Spark: How to set spark.yarn.executor.memoryOverhead property in spark-submit
17,773
Solution 1
Please find example. The values can also be given in Sparkconf.
Example:
./bin/spark-submit \
--[your class] \
--master yarn \
--deploy-mode cluster \
--num-exectors 17
--conf spark.yarn.executor.memoryOverhead=4096 \
--executor-memory 35G \ //Amount of memory to use per executor process
--conf spark.yarn.driver.memoryOverhead=4096 \
--driver-memory 35G \ //Amount of memory to be used for the driver process
--executor-cores 5
--driver-cores 5 \ //number of cores to use for the driver process
--conf spark.default.parallelism=170
/path/to/examples.jar
Solution 2
spark.yarn.executor.memoryOverhead
has now been deprecated:
WARN spark.SparkConf: The configuration key 'spark.yarn.executor.memoryOverhead' has been deprecated as of Spark 2.3 and may be removed in the future. Please use the new key 'spark.executor.memoryOverhead' instead.

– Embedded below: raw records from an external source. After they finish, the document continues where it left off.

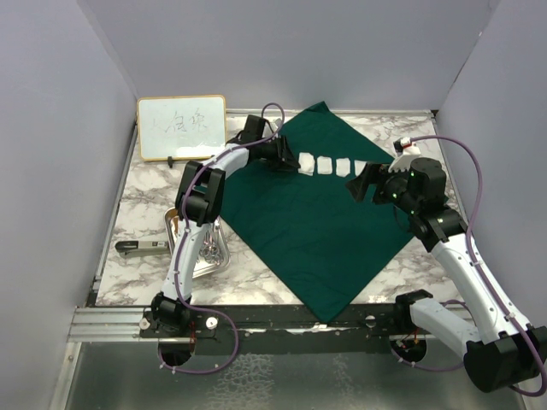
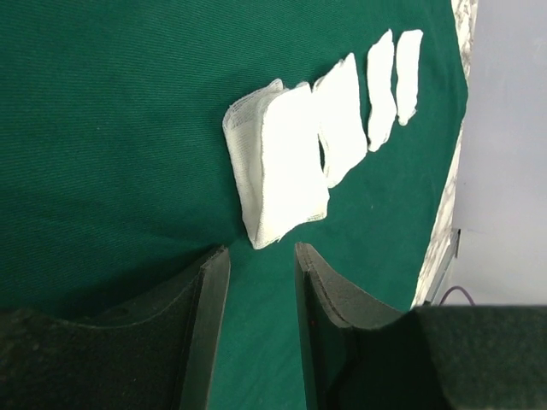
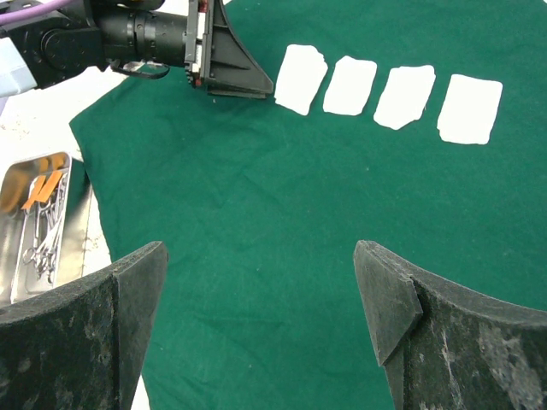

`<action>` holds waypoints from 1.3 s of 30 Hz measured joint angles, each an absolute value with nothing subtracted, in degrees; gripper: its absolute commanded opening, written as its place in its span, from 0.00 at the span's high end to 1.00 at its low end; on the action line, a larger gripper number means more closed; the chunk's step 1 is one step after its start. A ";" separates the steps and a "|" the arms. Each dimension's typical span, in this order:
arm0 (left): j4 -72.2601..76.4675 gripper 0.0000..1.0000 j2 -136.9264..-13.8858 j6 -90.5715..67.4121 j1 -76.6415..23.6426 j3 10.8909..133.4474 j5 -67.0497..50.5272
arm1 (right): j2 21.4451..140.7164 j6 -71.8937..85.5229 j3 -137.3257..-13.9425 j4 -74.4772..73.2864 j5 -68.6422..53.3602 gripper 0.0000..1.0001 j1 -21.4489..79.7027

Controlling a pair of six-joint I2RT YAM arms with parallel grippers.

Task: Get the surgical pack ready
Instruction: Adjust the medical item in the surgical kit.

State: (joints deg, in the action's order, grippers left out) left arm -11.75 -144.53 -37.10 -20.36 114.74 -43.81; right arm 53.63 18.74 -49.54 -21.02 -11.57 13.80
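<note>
Green drape [image 1: 316,213] is lying spread flat on the marble table [image 1: 145,196]. The right gripper [image 3: 261,256] is hovering over it, jaws gaping wide, empty. The left gripper [image 2: 261,252] is sitting with its jaws parted, empty, just short of the row's end. The steel tray [image 3: 75,224] is sitting beside the drape's left edge. Four white gauze squares [image 1: 325,165] are lying in a row on the drape.

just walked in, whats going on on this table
Two robot arms are preparing a surgical pack. A green drape is spread out with four gauze squares in a row on it. The left gripper sits at the end square, jaws parted, holding nothing. The right gripper hovers open over the drape. Instruments lie in the steel tray alongside.
</note>
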 measured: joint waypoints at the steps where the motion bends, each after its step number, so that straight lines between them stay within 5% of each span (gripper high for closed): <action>1: -12.23 0.60 -144.53 -37.71 -20.38 114.96 -43.31 | 53.58 18.74 -49.54 -21.04 -11.57 0.07 13.80; 39: -10.72 0.64 -146.39 -45.76 -22.85 117.47 -38.63 | 53.12 18.74 -49.54 -21.04 -11.57 0.07 13.80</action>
State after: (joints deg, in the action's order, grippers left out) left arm -10.72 -146.39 -45.76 -22.85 117.47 -38.63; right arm 53.12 18.74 -49.54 -21.04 -11.57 13.80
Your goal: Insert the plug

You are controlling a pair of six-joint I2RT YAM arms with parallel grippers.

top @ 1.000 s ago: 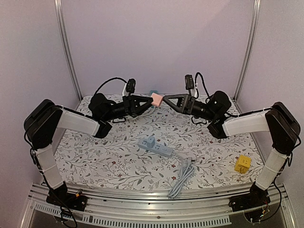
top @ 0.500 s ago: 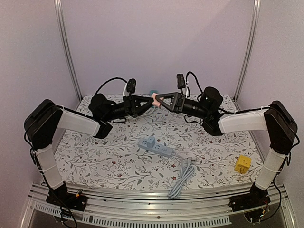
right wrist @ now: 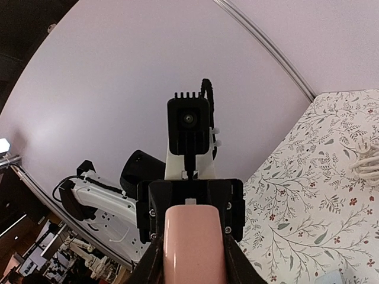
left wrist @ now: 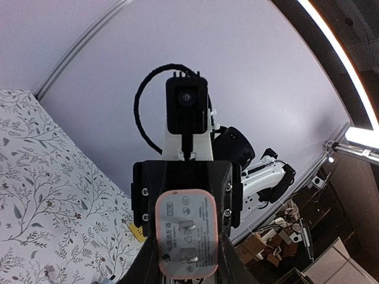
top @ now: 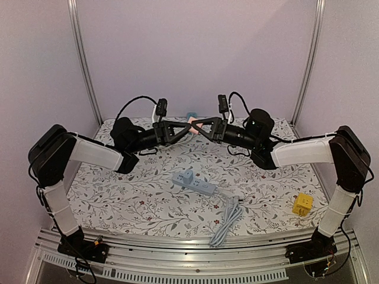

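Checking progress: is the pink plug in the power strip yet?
Out: pink plug is mid-air in the left gripper, away from the power strip.

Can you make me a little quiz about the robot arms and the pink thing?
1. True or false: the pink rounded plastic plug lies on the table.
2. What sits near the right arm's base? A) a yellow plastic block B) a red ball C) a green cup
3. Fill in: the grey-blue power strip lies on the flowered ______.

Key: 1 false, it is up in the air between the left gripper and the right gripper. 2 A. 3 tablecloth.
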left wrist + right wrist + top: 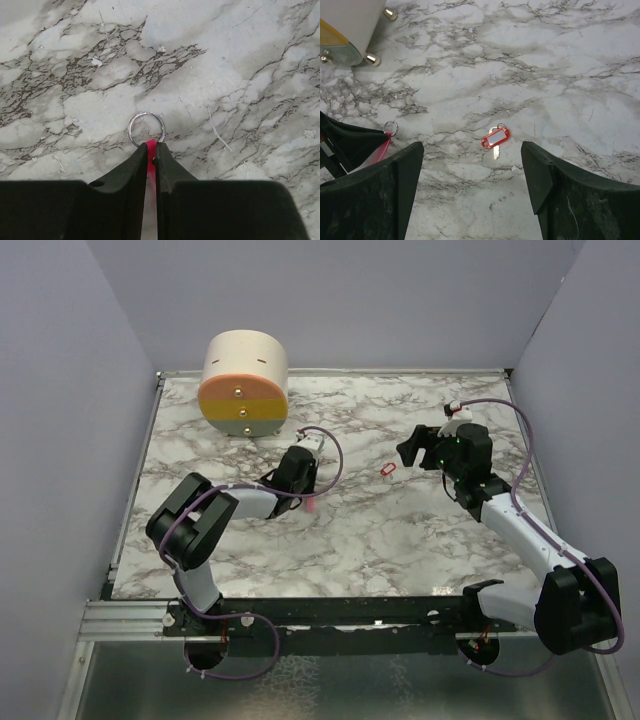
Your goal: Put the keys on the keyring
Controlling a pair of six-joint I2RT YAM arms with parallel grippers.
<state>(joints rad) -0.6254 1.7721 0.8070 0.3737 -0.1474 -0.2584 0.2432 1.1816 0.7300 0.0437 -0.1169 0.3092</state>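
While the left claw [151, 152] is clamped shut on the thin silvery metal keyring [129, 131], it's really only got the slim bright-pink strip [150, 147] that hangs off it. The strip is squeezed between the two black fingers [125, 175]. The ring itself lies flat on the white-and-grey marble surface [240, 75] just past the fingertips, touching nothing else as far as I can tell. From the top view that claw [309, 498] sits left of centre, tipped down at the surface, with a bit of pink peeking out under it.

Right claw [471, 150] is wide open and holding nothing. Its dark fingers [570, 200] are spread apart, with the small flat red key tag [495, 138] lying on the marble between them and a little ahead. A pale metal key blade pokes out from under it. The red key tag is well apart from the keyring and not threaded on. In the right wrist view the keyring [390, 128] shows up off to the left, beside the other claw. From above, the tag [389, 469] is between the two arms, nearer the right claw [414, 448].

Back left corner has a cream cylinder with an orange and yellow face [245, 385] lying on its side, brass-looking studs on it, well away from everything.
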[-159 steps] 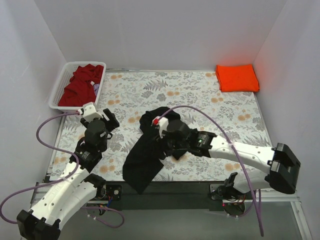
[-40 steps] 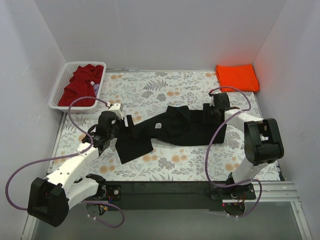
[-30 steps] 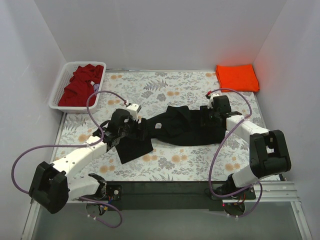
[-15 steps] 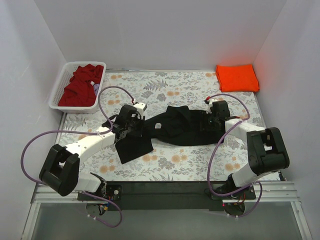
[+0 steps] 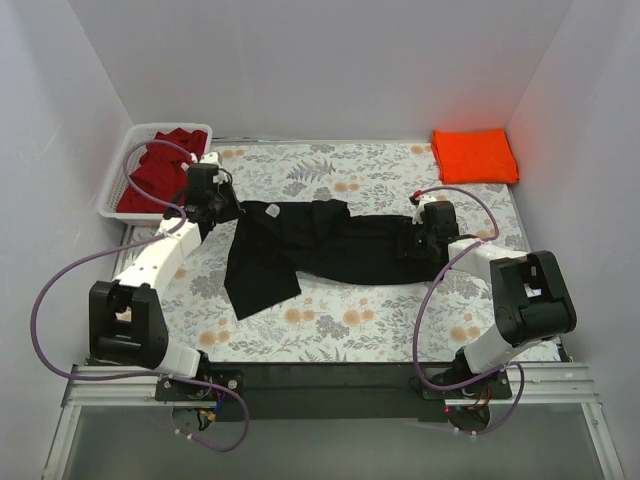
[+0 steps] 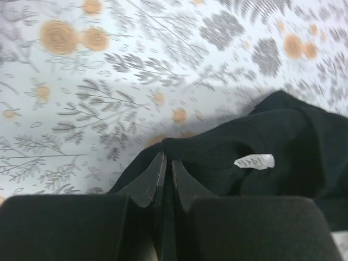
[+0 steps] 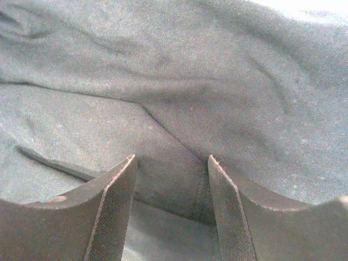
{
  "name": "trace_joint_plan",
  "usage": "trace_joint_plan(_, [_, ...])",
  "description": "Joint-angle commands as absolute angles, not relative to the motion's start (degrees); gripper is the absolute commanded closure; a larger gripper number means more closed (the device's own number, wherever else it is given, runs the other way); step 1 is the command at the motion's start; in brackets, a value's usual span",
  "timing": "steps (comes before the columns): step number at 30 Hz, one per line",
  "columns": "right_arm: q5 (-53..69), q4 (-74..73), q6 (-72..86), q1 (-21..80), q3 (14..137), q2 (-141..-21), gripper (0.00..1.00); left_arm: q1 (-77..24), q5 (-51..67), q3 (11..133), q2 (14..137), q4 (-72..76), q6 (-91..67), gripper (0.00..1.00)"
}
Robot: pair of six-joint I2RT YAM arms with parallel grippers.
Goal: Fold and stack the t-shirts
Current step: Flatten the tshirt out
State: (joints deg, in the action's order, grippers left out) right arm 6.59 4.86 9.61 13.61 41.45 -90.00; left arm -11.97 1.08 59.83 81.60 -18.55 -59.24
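The black t-shirt (image 5: 330, 240) lies stretched left to right across the middle of the flowered table. My left gripper (image 5: 228, 210) is shut on its upper left edge, beside the collar. In the left wrist view the jaws (image 6: 166, 163) pinch black cloth, and the white neck label (image 6: 254, 161) shows just to the right. My right gripper (image 5: 425, 240) rests on the shirt's right end. Its jaws (image 7: 171, 159) stand open, with a hem lying between the fingers. The orange t-shirt (image 5: 474, 155) sits folded at the back right. The dark red t-shirt (image 5: 160, 172) is bunched in the basket.
The white slatted basket (image 5: 113, 192) stands at the back left corner, close behind my left gripper. White walls close in the table on three sides. The table's flowered cover (image 5: 350, 320) shows in front of the black shirt.
My left gripper has shut on the black shirt's edge and swung back and left toward the basket, pulling the shirt out longer. The right gripper has stayed on the right end.
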Motion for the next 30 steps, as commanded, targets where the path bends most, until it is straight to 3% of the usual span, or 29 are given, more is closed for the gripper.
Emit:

You can programmatically set spark.executor.memoryOverhead
by passing it as a config:
spark = (
SparkSession.builder
.master('yarn')
.appName('StackOverflow')
.config('spark.driver.memory', '35g')
.config('spark.executor.cores', 5)
.config('spark.executor.memory', '35g')
.config('spark.dynamicAllocation.enabled', True)
.config('spark.dynamicAllocation.maxExecutors', 25)
.config('spark.yarn.executor.memoryOverhead', '4096')
.getOrCreate()
)
sc = spark.sparkContext
Author by
Micah Pearce
Updated on June 30, 2022Comments
-
Micah Pearce about 2 years
In Spark 2.0. How do you set the spark.yarn.executor.memoryOverhead when you run spark submit.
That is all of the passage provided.